In love relationships, shame motivates integrity to our deepest values, which usually means behaving more compassionately toward loved ones. Inflated ego short-circuits the purpose of shame and eventually destroys intimate relationships.
Marriage Help: Make It Easy
After years of working with couples, I am still amazed at how very hard we make it for our partners to give us what we want. When we protect our vulnerabilities with self-obsession, usually in the form of entitlement, resentment, anger, superiority, or self-righteousness, our perspectives become narrow, rigid, and devaluing of others. The motivation then is more to punish than to get the original desire met. We'll make demands on our partners without regard of their likely reaction and in total rejection of their perspectives and vulnerabilities.
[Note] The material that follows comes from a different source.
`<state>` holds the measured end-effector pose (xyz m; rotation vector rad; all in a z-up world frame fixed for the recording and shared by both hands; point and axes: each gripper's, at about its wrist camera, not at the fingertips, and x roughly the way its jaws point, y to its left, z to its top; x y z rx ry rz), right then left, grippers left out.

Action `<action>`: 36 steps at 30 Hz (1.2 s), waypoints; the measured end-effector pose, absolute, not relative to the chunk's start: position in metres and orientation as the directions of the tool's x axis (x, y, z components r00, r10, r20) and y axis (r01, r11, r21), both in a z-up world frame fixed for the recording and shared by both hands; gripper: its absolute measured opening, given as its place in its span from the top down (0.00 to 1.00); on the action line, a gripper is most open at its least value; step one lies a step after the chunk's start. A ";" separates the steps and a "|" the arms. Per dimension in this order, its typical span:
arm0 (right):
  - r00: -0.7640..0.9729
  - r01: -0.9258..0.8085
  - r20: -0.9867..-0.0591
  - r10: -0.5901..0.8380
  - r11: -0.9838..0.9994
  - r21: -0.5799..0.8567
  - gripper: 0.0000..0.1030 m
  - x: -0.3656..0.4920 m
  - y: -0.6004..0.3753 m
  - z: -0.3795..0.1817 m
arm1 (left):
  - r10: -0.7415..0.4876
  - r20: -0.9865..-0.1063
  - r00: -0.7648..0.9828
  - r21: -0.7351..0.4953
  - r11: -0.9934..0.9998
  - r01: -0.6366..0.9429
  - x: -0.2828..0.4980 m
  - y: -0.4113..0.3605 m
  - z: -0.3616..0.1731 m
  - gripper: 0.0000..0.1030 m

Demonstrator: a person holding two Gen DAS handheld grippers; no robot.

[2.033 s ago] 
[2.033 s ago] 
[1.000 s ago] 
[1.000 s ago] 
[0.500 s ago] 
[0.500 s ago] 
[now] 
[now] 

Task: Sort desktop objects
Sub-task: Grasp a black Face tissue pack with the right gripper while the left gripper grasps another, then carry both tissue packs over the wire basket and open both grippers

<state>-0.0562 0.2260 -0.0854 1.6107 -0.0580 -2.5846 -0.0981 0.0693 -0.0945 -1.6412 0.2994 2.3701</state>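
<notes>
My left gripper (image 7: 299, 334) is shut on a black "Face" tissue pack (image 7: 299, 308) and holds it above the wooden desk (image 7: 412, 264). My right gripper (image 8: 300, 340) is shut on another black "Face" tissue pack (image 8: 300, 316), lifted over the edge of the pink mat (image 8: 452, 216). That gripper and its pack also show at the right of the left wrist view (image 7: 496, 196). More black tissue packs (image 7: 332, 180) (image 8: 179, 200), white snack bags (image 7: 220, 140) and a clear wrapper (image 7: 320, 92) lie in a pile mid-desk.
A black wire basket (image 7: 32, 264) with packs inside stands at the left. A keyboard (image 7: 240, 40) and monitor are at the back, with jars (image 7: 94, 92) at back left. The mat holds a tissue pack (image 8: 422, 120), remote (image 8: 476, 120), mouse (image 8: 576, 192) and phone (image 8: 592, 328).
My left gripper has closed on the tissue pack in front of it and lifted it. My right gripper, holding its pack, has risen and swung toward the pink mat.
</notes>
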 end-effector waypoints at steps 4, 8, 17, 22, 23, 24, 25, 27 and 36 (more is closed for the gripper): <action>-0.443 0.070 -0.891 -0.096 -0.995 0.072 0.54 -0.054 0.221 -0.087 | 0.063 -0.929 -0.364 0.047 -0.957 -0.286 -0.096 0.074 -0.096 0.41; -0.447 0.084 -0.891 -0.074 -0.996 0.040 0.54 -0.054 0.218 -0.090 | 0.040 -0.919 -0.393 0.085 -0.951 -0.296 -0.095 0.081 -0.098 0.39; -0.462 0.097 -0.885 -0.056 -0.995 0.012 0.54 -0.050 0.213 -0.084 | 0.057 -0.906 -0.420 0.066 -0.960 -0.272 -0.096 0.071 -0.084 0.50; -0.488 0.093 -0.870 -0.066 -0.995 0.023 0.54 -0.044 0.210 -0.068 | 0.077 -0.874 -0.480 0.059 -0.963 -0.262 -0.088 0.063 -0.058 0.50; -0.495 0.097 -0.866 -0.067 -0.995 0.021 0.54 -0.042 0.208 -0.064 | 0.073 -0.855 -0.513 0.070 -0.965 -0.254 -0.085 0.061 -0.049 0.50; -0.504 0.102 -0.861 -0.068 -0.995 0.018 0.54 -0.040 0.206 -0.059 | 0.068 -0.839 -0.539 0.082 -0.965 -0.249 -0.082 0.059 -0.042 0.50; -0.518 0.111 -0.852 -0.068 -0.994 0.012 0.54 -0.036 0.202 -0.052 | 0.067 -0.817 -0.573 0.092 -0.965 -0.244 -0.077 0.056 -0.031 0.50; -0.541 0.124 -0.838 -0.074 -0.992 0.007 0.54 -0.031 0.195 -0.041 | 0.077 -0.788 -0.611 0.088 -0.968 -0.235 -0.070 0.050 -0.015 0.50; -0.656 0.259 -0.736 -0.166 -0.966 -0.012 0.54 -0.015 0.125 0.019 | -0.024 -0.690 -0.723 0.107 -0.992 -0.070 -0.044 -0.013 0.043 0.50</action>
In other words, we'll make it as hard as possible for our partners to do what we would like them to do.
Here's an exercise to gauge the extent to which you make it hard for your partner to do what you want. First, list what you would like to see more of in your partner's behavior, e. g., show more compassion, listen better, be more helpful, have more interest in sex.
Write how you make it difficult for your partner to show you more of what you would like. Examples:
"I make it difficult for my partner to be more compassionate by my lack of sympathy for why he/she is not compassionate at the moment."
"I make it difficult for my partner to be more interested in sex by constantly complaining and ignoring his/her needs for intimacy."
"I make it difficult for my partner to listen by talking at him/her, instead of having a conversation (a give and take of information of mutual interest)."
"I make it difficult for my partner to be more helpful by criticizing what he/she does when trying to be helpful."
Now think of how you could make it easier to get what you want.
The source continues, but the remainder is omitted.